Drought aid announced by U.S. Agriculture Dept.
1,000 counties to automatically qualify
The U.S. Department of Agriculture is streamlining the process for farmers to apply for government disaster help as crops in many states burn up in the widest drought in nearly 25 years.
Agriculture Secretary Tom Vilsack says more than 1,000 counties nationwide will automatically qualify for disaster assistance if they're in a severe drought for at least eight weeks or were in extreme drought this growing season.
The department also is lowering the interest rate on emergency loans to 2.25 per cent from 3.75 percent.
As much as $39 million US is available under the program.
In addition, the government will help farmers use part of the land set aside in a conservation program for hay or grazing since the drought is expected to reduce the amount of corn available for feed.

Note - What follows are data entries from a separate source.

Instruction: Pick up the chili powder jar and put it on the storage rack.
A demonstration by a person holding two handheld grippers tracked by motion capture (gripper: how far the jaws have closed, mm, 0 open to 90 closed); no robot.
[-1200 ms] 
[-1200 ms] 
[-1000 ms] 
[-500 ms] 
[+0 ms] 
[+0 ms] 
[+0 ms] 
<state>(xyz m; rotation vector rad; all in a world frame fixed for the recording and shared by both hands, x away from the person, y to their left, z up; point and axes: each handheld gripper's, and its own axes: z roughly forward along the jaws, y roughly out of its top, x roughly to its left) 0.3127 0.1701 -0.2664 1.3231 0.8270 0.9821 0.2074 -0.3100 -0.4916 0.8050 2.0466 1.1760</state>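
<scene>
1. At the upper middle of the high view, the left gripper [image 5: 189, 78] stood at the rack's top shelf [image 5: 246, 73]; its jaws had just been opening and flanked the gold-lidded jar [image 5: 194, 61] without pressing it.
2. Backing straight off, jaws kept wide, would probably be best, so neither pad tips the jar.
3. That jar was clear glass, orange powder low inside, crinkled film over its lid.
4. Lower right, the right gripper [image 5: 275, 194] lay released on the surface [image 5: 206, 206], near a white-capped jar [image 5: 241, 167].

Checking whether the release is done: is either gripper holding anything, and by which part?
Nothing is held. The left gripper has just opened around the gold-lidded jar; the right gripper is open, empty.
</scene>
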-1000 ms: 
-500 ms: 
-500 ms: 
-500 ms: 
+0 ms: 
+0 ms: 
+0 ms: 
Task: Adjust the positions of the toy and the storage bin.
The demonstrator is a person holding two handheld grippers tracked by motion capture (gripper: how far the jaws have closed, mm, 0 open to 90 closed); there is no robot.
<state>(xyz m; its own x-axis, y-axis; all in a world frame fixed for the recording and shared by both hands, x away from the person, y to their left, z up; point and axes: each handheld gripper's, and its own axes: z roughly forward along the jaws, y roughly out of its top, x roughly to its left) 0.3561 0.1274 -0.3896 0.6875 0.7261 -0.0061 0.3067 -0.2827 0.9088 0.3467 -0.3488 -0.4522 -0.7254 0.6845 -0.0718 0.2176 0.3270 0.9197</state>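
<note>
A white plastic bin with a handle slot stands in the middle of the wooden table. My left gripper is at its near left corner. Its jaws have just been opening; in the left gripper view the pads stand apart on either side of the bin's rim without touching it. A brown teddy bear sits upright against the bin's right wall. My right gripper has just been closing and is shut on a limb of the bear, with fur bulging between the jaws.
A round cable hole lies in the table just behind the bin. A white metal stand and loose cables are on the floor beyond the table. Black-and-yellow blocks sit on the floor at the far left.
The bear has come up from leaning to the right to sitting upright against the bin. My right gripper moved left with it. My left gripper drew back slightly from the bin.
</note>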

Almost a third of the U.S. corn crop is already showing signs of damage, and on Wednesday, the Department of Agriculture released yet another report predicting that farmers will get only a fraction of the corn anticipated last spring when they planted 96.4 million acres, the most since 1937.
It's too soon to say how that will affect food prices. The cost of meat is most likely to be affected because corn is used to feed cattle, and its price is usually passed along in the cost of hamburger and steak.
But meat prices were already rising and were expected to stay high after last year's drought in Texas forced many ranchers to reduce their herds.
Corn also is widely used as an ingredient — in corn flakes to ketchup, bread and soda pop — but it accounts for a small fraction of their costs compared to such things as transportation and marketing. A rule of thumb is that food prices typically climb about one per cent for every 50 per cent increase in average corn prices, said Richard Volpe, a USDA food markets research economist.
The government has already predicted food prices will increase this year by as much as 3.5 per cent. It won't be clear until the fall, when all the damage is known, how much the crop loss will add to that, Volpe said.
The drought stretches from parts of Ohio to California. The historic drought that gripped Texas and other parts of the Southwest last year was more severe, but this year is notable for the ground covered.
"To see something on this continental scale where we're seeing such a large portion of the country in drought you have to go back to 1988," said Brad Rippey, a USDA agricultural meteorologist. That year, farmers saw corn yields, or the amount produced per acre, drop by nearly a third.
The USDA said Wednesday it now expects farmers to get 146 bushels per acre this year, rather than the 166 bushels per acre it predicted at the beginning of the year. They will harvest an estimated 12.97 billion bushels of grain, a 12 per cent reduction from an estimate in June of 14.79 billion bushels.
'A lot of the landscape is just dying.' —Don Duvall, Illinois farmer
But even with that loss, farmers may still do better than they would have 10 years ago because plant breeders have developed corn varieties better able to withstand drought.
The average yield in 2002 was about 129 bushels per acre. Even farmers who lose much or all of their corn this year are unlikely to go under. Most take out crop insurance to cover weather-related losses.
Matt Johnson's popcorn fields in Redkey, Ind., have been burning up by the day, and he expects his insurance adjuster to tell him to mow them over if no rain comes by next month.
"It's pretty sad," said Johnson. "Everything's just so short, so small. We haven't mowed our yard since sometime in May. We didn't even get an inch of rain in June and haven't gotten an inch yet in July."
In the end, it may be farmers' spirits that take the hardest hit.
"It's a farmers' nature to want to grow a good crop, and that's a very depressing state to be in when that doesn't happen," said Don Duvall, who farms near the Illinois-Indiana state line in Carmi, Ill.
"Not only has it hit the corn crop, but there are well-established trees that are dying," he added. "Leaves are falling like it's autumn, and a lot of the landscape is just dying."